**Description of the task**
Output only the lines below from the one containing "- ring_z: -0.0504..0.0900" to the one containing "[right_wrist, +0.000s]", exactly as written, both ends kept.

**Supplied data**

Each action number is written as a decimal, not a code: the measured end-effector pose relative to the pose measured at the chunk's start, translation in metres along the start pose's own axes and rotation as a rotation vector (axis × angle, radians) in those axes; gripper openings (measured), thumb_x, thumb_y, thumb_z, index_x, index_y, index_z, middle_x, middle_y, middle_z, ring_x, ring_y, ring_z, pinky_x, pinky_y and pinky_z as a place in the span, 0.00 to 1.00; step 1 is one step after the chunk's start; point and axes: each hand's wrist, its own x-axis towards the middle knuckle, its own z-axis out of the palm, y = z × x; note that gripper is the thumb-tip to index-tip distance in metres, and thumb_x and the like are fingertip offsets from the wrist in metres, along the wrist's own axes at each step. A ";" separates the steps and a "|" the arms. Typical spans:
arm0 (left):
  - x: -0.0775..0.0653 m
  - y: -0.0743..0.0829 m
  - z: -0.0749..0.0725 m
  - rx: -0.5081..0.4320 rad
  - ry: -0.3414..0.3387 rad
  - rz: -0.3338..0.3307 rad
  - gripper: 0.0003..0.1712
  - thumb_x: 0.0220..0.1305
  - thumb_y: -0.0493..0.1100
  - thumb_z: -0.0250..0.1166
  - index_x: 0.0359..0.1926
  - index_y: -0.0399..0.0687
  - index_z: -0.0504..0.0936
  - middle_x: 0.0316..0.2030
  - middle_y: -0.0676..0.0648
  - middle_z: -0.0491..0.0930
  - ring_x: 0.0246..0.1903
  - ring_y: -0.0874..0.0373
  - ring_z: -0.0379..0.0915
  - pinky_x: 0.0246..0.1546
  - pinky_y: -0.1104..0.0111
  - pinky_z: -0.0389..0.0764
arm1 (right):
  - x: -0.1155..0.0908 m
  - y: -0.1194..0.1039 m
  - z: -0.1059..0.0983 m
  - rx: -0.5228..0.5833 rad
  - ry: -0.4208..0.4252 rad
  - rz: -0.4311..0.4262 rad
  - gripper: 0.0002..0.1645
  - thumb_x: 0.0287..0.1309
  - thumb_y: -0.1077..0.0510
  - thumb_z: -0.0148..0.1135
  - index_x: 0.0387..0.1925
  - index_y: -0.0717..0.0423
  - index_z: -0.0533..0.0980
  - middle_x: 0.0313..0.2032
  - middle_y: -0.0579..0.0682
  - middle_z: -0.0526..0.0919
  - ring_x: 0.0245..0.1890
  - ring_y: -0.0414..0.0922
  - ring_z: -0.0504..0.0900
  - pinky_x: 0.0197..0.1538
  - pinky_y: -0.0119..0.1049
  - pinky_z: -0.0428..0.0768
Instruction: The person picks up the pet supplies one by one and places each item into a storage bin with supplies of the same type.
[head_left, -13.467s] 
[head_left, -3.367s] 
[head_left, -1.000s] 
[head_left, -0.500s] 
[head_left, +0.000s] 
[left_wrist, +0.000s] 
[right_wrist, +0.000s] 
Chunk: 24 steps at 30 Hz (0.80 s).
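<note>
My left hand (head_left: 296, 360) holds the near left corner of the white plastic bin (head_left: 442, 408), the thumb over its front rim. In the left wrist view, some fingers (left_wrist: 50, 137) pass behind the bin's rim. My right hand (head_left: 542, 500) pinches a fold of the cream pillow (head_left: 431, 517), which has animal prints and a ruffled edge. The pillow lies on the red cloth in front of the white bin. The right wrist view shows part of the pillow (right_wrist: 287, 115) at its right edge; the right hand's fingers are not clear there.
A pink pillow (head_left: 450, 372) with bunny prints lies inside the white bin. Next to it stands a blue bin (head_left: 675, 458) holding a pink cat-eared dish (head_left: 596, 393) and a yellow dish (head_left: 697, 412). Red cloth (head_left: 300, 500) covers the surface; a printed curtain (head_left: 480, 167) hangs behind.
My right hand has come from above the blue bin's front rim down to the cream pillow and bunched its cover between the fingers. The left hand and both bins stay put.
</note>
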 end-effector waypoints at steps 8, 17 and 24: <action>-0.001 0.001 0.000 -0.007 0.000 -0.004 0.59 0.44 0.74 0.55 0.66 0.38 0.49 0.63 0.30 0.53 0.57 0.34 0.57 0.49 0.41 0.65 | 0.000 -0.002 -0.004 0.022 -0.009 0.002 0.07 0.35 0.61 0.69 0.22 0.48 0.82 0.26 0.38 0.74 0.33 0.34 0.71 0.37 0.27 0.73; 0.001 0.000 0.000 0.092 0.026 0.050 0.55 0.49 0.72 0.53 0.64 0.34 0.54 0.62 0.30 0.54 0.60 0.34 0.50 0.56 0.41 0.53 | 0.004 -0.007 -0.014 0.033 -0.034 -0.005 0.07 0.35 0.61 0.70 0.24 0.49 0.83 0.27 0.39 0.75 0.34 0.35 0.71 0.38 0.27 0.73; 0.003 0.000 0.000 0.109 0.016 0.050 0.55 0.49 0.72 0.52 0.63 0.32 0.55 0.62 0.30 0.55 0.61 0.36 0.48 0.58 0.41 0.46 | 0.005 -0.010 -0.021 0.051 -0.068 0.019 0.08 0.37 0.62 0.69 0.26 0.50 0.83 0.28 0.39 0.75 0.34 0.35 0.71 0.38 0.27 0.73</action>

**Task output**
  - ring_z: -0.0504..0.0900
  - pinky_x: 0.0197..0.1538
  - pinky_y: -0.0119..0.1049
  - pinky_z: -0.0428..0.0768
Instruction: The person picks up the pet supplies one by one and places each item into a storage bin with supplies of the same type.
[head_left, -13.467s] 
[head_left, -3.367s] 
[head_left, -1.000s] 
[head_left, -0.500s] 
[head_left, +0.000s] 
[left_wrist, +0.000s] 
[right_wrist, +0.000s] 

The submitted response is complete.